Sunday, September 22, 2019
Washington Post, An Alarming Number of Scientific Papers Contain Excel Errors:
A surprisingly high number of scientific papers in the field of genetics contain errors introduced by Microsoft Excel, according to an analysis recently published in the journal Genome Biology.
A team of Australian researchers analyzed nearly 3,600 genetics papers published in a number of leading scientific journals — like Nature, Science and PLoS One. As is common practice in the field, these papers all came with supplementary files containing lists of genes used in the research.
The Australian researchers found that roughly 1 in 5 of these papers included errors in their gene lists that were due to Excel automatically converting gene names to things like calendar dates or random numbers. ...

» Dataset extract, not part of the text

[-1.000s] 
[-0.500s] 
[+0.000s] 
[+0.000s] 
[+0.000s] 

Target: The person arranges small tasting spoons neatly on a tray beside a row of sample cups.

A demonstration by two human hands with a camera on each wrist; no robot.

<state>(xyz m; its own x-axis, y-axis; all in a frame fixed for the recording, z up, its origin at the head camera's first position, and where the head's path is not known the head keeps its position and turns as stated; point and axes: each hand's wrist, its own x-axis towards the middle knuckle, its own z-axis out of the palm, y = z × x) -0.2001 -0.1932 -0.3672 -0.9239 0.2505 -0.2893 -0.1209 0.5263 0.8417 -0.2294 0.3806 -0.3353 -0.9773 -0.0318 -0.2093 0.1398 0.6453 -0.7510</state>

[T]he researchers note that there's no way to permanently disable automatic date formatting within Excel. Researchers still have to remember to manually format columns to "Text" before you type anything in new Excel sheets — every. single. time. ...
Genetics isn't the only field where a life's work can potentially be undermined by a spreadsheet error. Harvard economists Carmen Reinhart and Kenneth Rogoff famously made an Excel goof — omitting a few rows of data from a calculation — that caused them to drastically overstate the negative GDP impact of high debt burdens. Researchers in other fields occasionally have to issue retractions after finding Excel errors as well. ...
[O]ne perfectly free spreadsheet program did not have any issues storing the gene names as typed — Google Sheets.
For the time being, the only fix for the issue is for researchers and journal editors to remain vigilant when working with their data files. Even better, they could abandon Excel completely in favor of programs and languages that were built for statistical research, like R and Python.